元気を持て余すシャムはメリッサの周りをクルクルと歩き、目を輝かせる。
「今日は久しぶりに四人揃うね。いつぶりだっけ」
「さぁ。ジークとは前の日本の任務で援護に来てもらって以来直接会ってないけれど、リーエンはチラホラ本部ですれ違ってるわ」
淡々と受け答えするメリッサの腕へシャムは絡みついて頬擦りする。
「楽しみだねぇ、皆元気かな」
「……そうね」
変わらないテンションで応じるが、メリッサの頬は僅かに緩み、腕に引っ付いたシャムをしばらくはそのままにして歩き続ける。

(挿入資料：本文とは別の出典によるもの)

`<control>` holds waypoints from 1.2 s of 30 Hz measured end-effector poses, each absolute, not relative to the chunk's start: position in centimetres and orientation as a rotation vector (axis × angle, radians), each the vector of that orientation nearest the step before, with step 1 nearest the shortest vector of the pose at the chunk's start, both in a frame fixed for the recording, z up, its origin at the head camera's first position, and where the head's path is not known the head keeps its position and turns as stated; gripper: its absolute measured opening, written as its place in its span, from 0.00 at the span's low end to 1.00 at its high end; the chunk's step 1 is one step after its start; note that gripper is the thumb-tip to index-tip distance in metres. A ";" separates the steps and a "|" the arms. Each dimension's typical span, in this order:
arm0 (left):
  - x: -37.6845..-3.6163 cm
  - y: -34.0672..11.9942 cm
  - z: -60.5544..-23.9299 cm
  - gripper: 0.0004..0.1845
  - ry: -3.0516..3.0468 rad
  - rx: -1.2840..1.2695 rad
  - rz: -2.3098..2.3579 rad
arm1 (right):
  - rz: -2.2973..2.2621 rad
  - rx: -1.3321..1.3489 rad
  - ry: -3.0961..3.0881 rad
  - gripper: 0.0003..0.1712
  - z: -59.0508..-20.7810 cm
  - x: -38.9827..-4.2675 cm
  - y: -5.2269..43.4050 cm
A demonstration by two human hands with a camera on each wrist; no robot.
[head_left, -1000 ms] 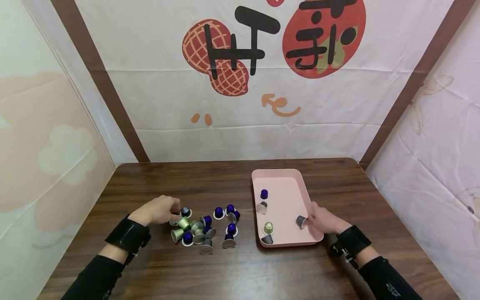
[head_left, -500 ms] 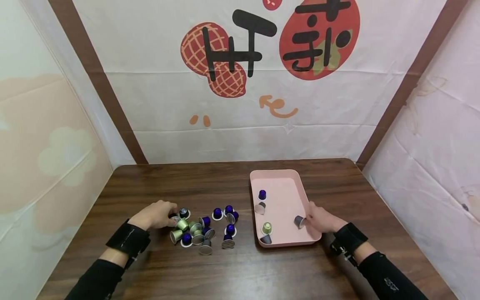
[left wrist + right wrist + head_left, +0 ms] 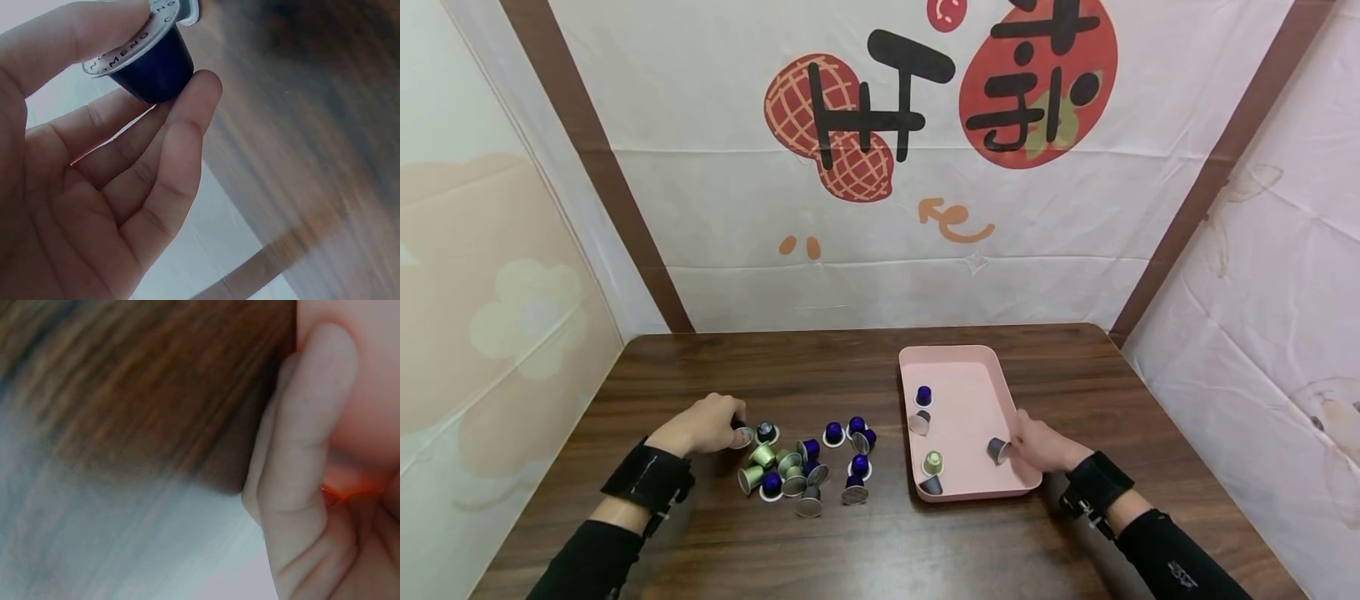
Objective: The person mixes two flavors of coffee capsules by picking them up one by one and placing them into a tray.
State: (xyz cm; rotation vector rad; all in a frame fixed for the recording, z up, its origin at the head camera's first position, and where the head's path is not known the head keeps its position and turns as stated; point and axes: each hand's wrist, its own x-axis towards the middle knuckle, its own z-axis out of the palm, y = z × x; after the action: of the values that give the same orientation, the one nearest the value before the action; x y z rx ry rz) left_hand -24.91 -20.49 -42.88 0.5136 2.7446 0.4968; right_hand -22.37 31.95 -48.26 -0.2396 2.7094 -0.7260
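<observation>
My left hand (image 3: 702, 427) pinches a dark blue coffee capsule (image 3: 156, 70) between thumb and fingers, at the left end of a loose pile of capsules. Its lettered foil lid faces the thumb in the left wrist view. Green capsules (image 3: 750, 477), blue capsules (image 3: 771, 483) and a grey capsule (image 3: 808, 502) lie close by on the table. My right hand (image 3: 1043, 443) grips the right side of the pink tray (image 3: 958, 367), its fingers at the wall in the right wrist view. Just beside those fingers, inside the tray, a grey capsule (image 3: 997, 450) lies tipped over.
Along the tray's left side are a blue capsule (image 3: 923, 395), a silver-lidded capsule (image 3: 919, 422), a light green capsule (image 3: 932, 462) and a grey capsule (image 3: 931, 485). The brown wooden table (image 3: 880, 550) ends at a printed cloth (image 3: 737, 292) behind; cloth also hangs at both sides.
My left hand has drawn slightly left, away from the pile, with the blue capsule in its fingers. My right hand stays at the tray's side. The head view has shifted a little.
</observation>
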 end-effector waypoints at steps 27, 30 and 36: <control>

目的の場所に着いたメリッサとシャムは組織の本部地下のとある一室前に訪れていた。
質素な電灯が天井に並べられ、廊下には一定間隔に何のデザインも施されていない無骨な鉄製の扉が設けられている。
二人が目の前にしている扉にはダーツボードがぶら下げられ、ボードの中央にはBARの文字が刻印されている。
組織の本部内に設けられている数箇所の憩いの場のうち、このバーをメリッサ達は貸し切っていた。
メリッサは扉を開くと、大量の酒類が並べられたカウンターと、ダーツ台が数台並び、その隣にソファが設けられていた。
メリッサとシャムがバー内に入って最初に聞こえてきたのは男の怒号だった。
「テメェ、リーエン、もう一回言ってみろ」
すごんだ声は荒々しく、声の主は筋骨隆々の肉体をソファに預けてどっかりと座り、酒瓶を片手に話し相手へ睨みを効かせる。
男が睨む先には、少し長めの黒髪を後ろに結った人物が一人立っていた。
「お前が放棄した任務の後処理をしたのは私だ。事情もろくに話さずに消えた阿呆へ愚痴の一つや二つ、出るのは当たり前だろ、王様」
リーエンと呼ばれた人物は性別の判別が難しく、凛々しさと幼さを合わせ持った中性的な出で立ちをしている。
ライオンのような風貌でソファに居座る男、ジークの威圧感に一切怖気付かないリーエンは澄ました表情でジークを睨み返す。
「あはは~! 何してるの二人とも、私も混ぜてー!」
一触即発の空気を全て無視し、シャムは太陽のような笑顔で二人の間に割って入る。
ジークは眉間に青筋を浮かばせて無言でシャムとメリッサを交互に睨み、リーエンは「やっと来たか」とそれだけ溢す。
この場の誰一人として喜びを分かち合うわけでもなく、再会の場がここに果たされた。
「なんでこう、集まる度に騒がしくなっちゃうのよ」
珍しく呆れた表情を露骨に浮かべたメリッサはため息を吐くも、長年の戦友達を前に何処か胸が躍った気がしていた。